The answer must be an exact copy of the entries that follow, with all images removed.

**Data excerpts:**
--- START ---

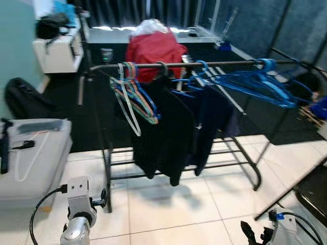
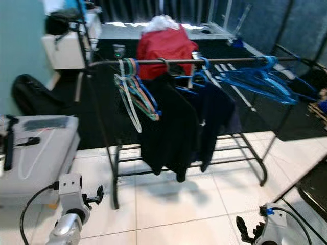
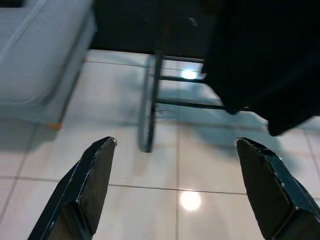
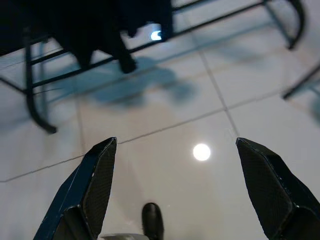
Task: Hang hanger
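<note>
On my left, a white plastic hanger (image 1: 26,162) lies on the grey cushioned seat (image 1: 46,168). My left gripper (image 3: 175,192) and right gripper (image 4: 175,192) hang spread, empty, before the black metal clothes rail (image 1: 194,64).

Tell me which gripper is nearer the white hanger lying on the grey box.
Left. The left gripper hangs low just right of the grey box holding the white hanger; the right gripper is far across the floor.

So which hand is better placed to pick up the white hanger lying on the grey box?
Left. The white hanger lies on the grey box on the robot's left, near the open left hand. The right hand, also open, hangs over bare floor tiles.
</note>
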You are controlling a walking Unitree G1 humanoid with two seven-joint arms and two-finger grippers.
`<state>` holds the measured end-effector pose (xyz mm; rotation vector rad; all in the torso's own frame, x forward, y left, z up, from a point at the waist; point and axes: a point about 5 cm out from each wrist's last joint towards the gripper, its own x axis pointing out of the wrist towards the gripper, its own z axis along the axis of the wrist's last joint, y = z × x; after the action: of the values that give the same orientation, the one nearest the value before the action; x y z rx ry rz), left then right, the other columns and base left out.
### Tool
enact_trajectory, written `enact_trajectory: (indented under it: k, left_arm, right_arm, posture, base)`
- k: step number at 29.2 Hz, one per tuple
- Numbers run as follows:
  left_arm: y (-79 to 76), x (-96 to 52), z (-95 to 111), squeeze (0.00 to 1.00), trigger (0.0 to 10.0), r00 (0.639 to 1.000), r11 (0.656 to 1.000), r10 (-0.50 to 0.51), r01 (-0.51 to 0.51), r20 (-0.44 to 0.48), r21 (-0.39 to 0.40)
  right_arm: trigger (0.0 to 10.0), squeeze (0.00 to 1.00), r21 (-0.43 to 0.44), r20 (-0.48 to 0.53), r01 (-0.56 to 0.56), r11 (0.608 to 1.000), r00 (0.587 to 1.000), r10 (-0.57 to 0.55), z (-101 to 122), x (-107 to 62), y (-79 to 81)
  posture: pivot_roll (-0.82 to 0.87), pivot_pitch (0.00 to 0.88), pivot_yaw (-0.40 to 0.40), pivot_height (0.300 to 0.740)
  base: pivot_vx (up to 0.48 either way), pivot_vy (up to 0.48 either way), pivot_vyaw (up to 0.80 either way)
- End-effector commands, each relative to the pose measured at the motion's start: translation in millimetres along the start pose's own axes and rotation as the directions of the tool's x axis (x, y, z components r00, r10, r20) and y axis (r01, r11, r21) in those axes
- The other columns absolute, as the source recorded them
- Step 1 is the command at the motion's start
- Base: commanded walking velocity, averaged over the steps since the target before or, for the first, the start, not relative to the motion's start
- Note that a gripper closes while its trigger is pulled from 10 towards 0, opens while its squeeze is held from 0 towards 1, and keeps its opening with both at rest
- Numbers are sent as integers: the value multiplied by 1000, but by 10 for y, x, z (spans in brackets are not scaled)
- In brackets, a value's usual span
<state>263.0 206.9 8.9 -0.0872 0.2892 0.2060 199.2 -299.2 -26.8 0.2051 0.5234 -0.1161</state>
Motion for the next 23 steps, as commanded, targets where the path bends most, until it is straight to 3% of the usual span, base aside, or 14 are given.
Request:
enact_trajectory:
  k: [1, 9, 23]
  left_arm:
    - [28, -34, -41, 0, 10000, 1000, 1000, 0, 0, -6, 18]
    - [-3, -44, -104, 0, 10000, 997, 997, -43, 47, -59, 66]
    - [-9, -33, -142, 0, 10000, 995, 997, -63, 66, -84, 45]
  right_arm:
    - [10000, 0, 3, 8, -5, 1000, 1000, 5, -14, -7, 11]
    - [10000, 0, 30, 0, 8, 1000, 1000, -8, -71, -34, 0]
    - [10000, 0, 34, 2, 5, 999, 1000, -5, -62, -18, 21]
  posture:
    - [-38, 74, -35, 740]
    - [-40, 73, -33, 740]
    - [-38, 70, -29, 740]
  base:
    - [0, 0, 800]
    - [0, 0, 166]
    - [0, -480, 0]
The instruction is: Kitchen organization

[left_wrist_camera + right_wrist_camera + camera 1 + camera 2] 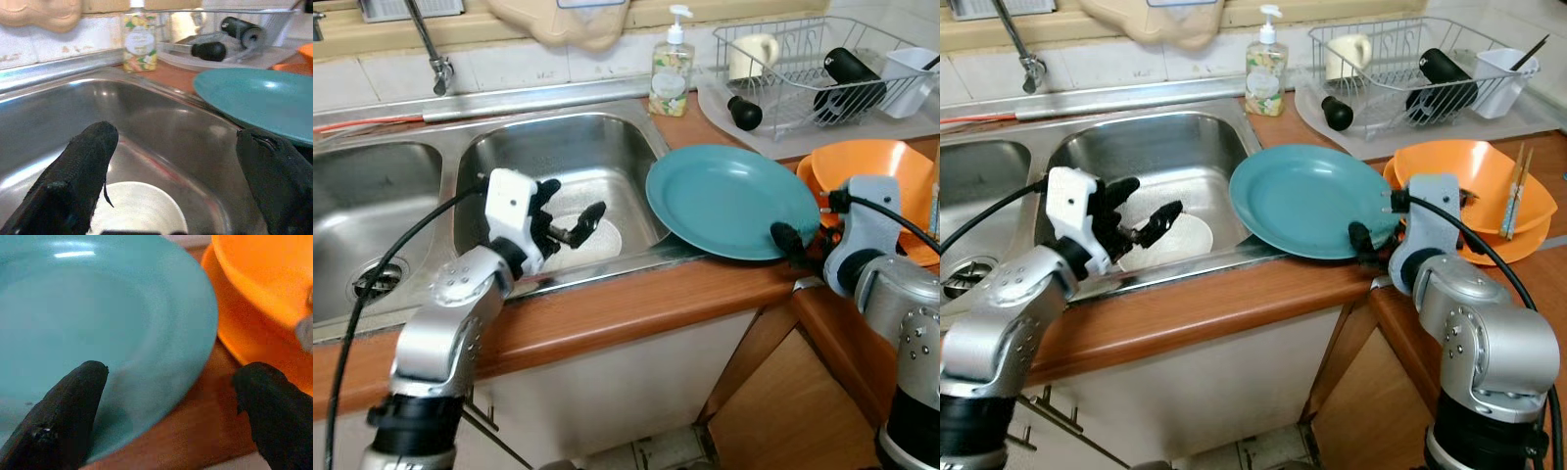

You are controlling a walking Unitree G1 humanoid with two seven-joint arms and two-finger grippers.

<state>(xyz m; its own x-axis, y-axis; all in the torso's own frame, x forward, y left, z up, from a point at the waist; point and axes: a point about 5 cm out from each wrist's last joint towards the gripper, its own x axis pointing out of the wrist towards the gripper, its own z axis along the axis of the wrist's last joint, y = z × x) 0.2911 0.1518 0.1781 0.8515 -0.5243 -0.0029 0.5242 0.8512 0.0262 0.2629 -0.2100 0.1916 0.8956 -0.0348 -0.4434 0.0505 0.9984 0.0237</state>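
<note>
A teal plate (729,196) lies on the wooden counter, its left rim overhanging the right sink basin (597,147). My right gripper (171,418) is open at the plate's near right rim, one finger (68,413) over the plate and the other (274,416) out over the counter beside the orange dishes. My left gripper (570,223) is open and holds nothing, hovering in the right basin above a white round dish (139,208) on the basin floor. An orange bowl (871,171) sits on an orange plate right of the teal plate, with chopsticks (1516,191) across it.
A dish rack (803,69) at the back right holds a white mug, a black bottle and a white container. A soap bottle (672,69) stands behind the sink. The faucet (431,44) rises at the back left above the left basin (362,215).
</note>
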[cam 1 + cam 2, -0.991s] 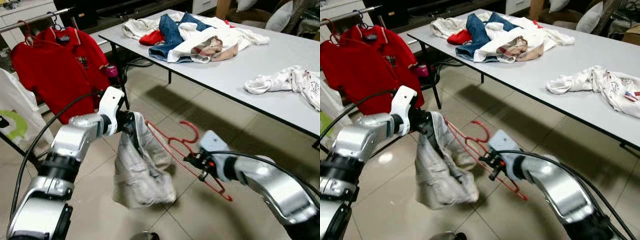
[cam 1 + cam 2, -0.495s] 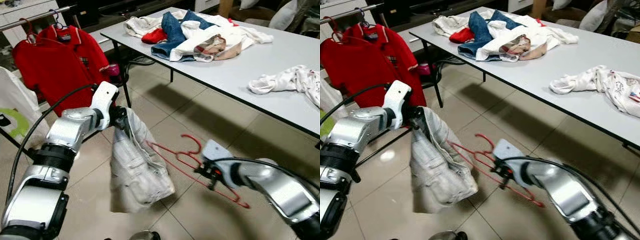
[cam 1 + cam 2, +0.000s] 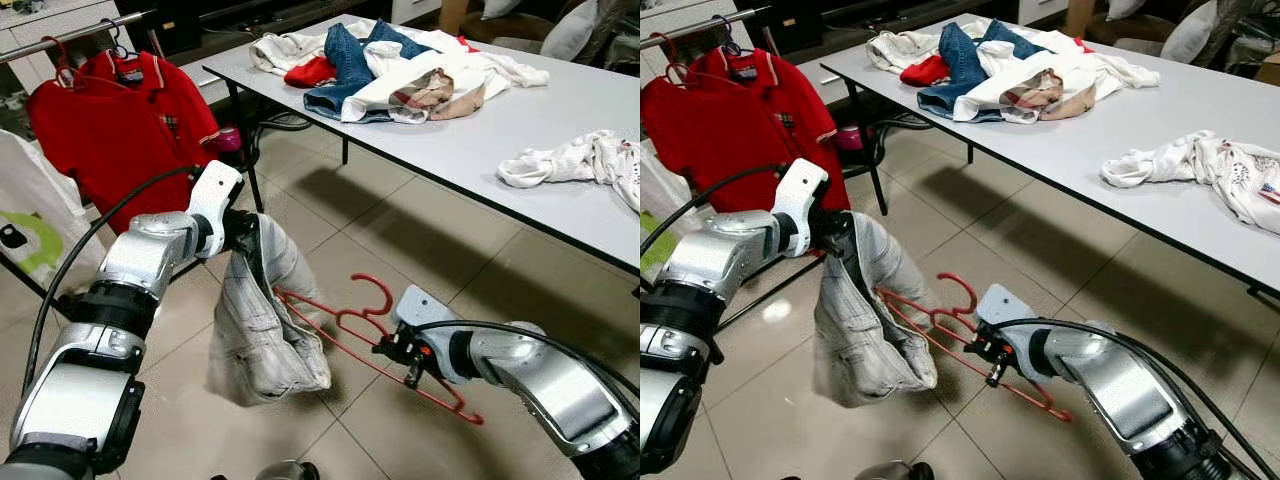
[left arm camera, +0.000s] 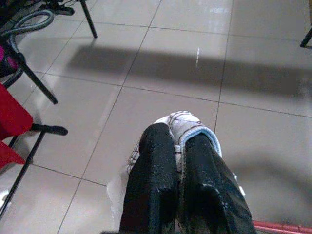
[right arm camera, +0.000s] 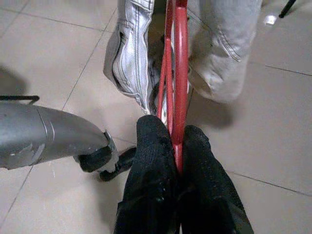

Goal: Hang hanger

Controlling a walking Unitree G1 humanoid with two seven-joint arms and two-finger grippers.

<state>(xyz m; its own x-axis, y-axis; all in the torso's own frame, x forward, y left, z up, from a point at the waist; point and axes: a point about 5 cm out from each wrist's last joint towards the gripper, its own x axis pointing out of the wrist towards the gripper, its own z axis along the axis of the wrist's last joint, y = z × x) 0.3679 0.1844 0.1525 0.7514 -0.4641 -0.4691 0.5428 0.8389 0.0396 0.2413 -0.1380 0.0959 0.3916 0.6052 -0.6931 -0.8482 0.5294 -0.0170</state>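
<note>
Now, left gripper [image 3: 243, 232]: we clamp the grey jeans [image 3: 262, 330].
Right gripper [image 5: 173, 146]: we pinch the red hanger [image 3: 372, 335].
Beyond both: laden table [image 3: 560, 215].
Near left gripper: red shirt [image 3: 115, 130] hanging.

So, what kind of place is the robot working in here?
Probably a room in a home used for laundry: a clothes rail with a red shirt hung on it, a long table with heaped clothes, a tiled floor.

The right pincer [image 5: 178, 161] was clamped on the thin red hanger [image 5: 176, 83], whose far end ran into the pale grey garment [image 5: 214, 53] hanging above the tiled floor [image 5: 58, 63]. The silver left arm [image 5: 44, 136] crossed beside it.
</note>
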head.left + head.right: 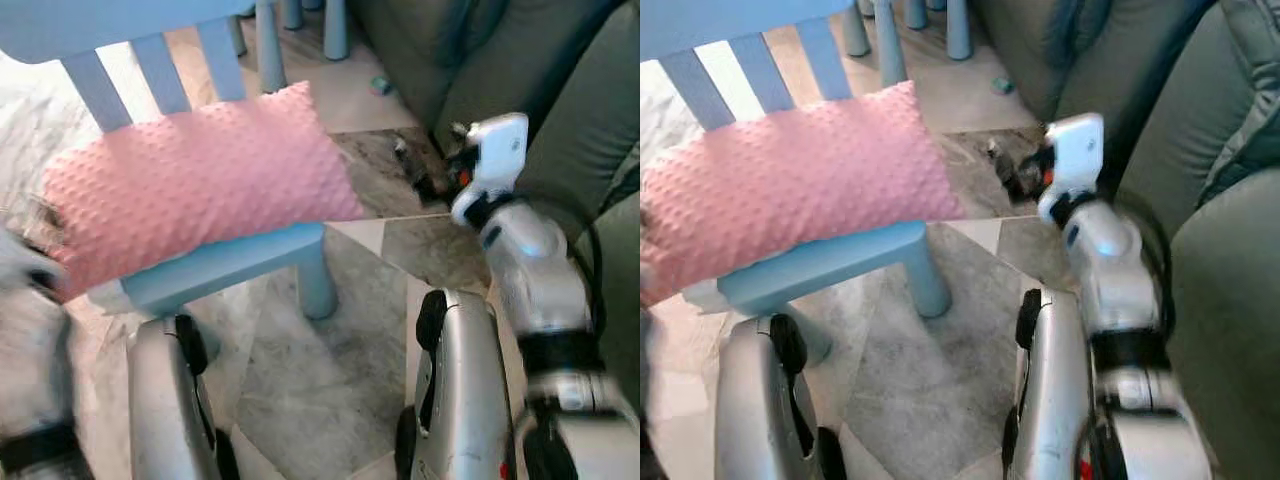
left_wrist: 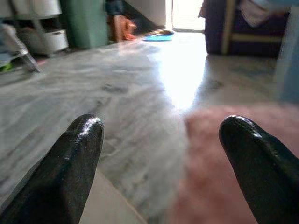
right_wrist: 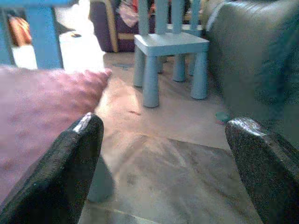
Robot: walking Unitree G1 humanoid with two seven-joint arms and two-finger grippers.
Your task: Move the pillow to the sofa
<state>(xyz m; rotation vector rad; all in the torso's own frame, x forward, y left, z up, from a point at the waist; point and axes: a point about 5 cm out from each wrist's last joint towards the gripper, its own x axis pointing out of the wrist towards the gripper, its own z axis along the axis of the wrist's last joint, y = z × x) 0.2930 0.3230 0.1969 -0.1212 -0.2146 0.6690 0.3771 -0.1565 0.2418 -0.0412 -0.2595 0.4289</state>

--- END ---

**Result for this exercise:**
Task: Hang hanger
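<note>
On my left, a white plastic hanger (image 1: 26,162) lies on the grey cushioned seat (image 1: 46,168). My left gripper (image 3: 175,192) and right gripper (image 4: 175,192) hang spread, empty, before the black metal clothes rail (image 1: 194,64).

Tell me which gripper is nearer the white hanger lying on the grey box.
Left. The left gripper hangs low just right of the grey box holding the white hanger; the right gripper is far across the floor.

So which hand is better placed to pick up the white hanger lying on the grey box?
Left. The white hanger lies on the grey box on the robot's left, near the open left hand. The right hand, also open, hangs over bare floor tiles.
</note>
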You are controlling a walking Unitree G1 humanoid with two seven-joint arms and two-finger grippers.
`<state>` holds the measured end-effector pose (xyz mm; rotation vector rad; all in the torso's own frame, x forward, y left, z up, from a point at the waist; point and axes: a point about 5 cm out from each wrist's last joint towards the gripper, its own x axis pointing out of the wrist towards the gripper, its own z axis along the axis of the wrist's last joint, y = z × x; after the action: of the values that give the same orientation, the one nearest the value before the action; x y z rx ry rz), left then right, the other columns and base left out.
### Tool
enact_trajectory, written `enact_trajectory: (indented under it: k, left_arm, right_arm, posture, base)`
- k: step number at 29.2 Hz, one per tuple
- Numbers run as follows:
  left_arm: y (-79 to 76), x (-96 to 52), z (-95 to 111), squeeze (0.00 to 1.00), trigger (0.0 to 10.0), r00 (0.639 to 1.000), r11 (0.656 to 1.000), r10 (-0.50 to 0.51), r01 (-0.51 to 0.51), r20 (-0.44 to 0.48), r21 (-0.39 to 0.40)
  right_arm: trigger (0.0 to 10.0), squeeze (0.00 to 1.00), r21 (-0.43 to 0.44), r20 (-0.48 to 0.53), r01 (-0.56 to 0.56), r11 (0.608 to 1.000), r00 (0.587 to 1.000), r10 (-0.57 to 0.55), z (-101 to 122), x (-107 to 62), y (-79 to 81)
  posture: pivot_roll (-0.82 to 0.87), pivot_pitch (0.00 to 0.88), pivot_yaw (-0.40 to 0.40), pivot_height (0.300 to 0.740)
  base: pivot_vx (up to 0.48 either way), pivot_vy (up to 0.48 either way), pivot_vyaw (up to 0.80 either way)
- End-effector commands, each relative to the pose measured at the motion's start: translation in millimetres along the start pose's own axes and rotation as the directions of the tool's x axis (x, y, z components r00, r10, r20) and y axis (r01, r11, r21) in those axes
- The other columns absolute, as the source recorded them
- Step 1 is the command at the motion's start
- Base: commanded walking velocity, averaged over the steps since the target before or, for the first, the start, not relative to the motion's start
- Note that a gripper closes while its trigger is pulled from 10 towards 0, opens while its squeeze is held from 0 towards 1, and keeps its opening with both at rest
- Numbers are sent as integers: the value multiplied by 1000, but by 10 for y, x, z (spans in brackets are not scaled)
- In brackets, a value's usual span
<state>263.0 206.9 8.9 -0.0872 0.2892 0.2060 199.2 -299.2 -26.8 0.2051 0.5234 -0.1161</state>
Motion for the next 23 steps, as commanded, targets where the path bends most, until it is straight to 3% of the usual span, base aside, or 14 are given.
Request:
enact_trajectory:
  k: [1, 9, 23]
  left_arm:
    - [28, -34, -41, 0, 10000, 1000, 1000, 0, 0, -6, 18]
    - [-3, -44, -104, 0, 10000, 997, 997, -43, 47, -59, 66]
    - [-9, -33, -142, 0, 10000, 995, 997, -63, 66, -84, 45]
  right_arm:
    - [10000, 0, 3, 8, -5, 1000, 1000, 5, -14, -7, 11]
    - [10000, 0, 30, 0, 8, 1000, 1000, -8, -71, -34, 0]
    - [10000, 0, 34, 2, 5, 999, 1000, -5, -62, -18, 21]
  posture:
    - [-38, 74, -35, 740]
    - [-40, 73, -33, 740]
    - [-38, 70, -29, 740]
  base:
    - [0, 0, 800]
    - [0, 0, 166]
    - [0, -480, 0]
The instruction is: Kitchen organization

[left_wrist_camera + right_wrist_camera + camera 1 + camera 2] 

You are controlling a walking Unitree G1 humanoid with two seven-joint arms and two-finger grippers.

<state>(xyz m; its own x-axis, y-axis; all in the torso's own frame, x forward, y left, z up, from a point at the waist; point and axes: a point about 5 cm out from each wrist's last joint towards the gripper, its own x axis pointing out of the wrist towards the gripper, its own z axis along the axis of the wrist's last joint, y = z × x) 0.2911 0.1518 0.1781 0.8515 -0.5243 -0.0029 0.5242 0.8512 0.0262 0.2629 -0.2100 0.1916 0.8956 -0.0348 -0.4434 0.0505 0.9984 0.0237</state>
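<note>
A teal plate (729,196) lies on the wooden counter, its left rim overhanging the right sink basin (597,147). My right gripper (171,418) is open at the plate's near right rim, one finger (68,413) over the plate and the other (274,416) out over the counter beside the orange dishes. My left gripper (570,223) is open and holds nothing, hovering in the right basin above a white round dish (139,208) on the basin floor. An orange bowl (871,171) sits on an orange plate right of the teal plate, with chopsticks (1516,191) across it.
A dish rack (803,69) at the back right holds a white mug, a black bottle and a white container. A soap bottle (672,69) stands behind the sink. The faucet (431,44) rises at the back left above the left basin (362,215).
</note>
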[cam 1 + cam 2, -0.991s] 
[cam 1 + cam 2, -0.495s] 
[cam 1 + cam 2, +0.000s] 
[left arm camera, +0.000s] 
[right arm camera, +0.000s] 

Goal: Hang hanger

Controlling a walking Unitree G1 humanoid with two seven-joint arms and two-finger grippers.

<state>(xyz m; its own x-axis, y-axis; all in the torso's own frame, x forward, y left, z up, from a point at the waist; point and axes: a point about 5 cm out from each wrist's last joint towards the gripper, its own x axis pointing out of the wrist towards the gripper, its own z axis along the axis of the wrist's last joint, y = z × x) 0.3679 0.1844 0.1525 0.7514 -0.4641 -0.4691 0.5428 0.8389 0.0396 0.2413 -0.1380 0.0959 0.3916 0.6052 -0.6931 -0.8482 0.5294 -0.0170</state>
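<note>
Now, left gripper [image 3: 243, 232]: we clamp the grey jeans [image 3: 262, 330].
Right gripper [image 5: 173, 146]: we pinch the red hanger [image 3: 372, 335].
Beyond both: laden table [image 3: 560, 215].
Near left gripper: red shirt [image 3: 115, 130] hanging.

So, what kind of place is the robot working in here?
Probably a room in a home used for laundry: a clothes rail with a red shirt hung on it, a long table with heaped clothes, a tiled floor.

The right pincer [image 5: 178, 161] was clamped on the thin red hanger [image 5: 176, 83], whose far end ran into the pale grey garment [image 5: 214, 53] hanging above the tiled floor [image 5: 58, 63]. The silver left arm [image 5: 44, 136] crossed beside it.
</note>
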head.left + head.right: 
left_wrist: 
right_wrist: 
Robot: walking Unitree G1 humanoid with two seven-joint arms and two-finger grippers.
Your task: Move the pillow to the sofa
<state>(xyz m; rotation vector rad; all in the torso's own frame, x forward, y left, z up, from a point at the waist; point and axes: a point about 5 cm out from each wrist's last joint towards the gripper, its own x axis pointing out of the wrist towards the gripper, its own z axis along the axis of the wrist's last joint, y = z × x) 0.2930 0.3230 0.1969 -0.1212 -0.2146 0.6690 0.3771 -0.1565 0.2418 -0.0412 -0.2595 0.4289</state>

The response has been given in full.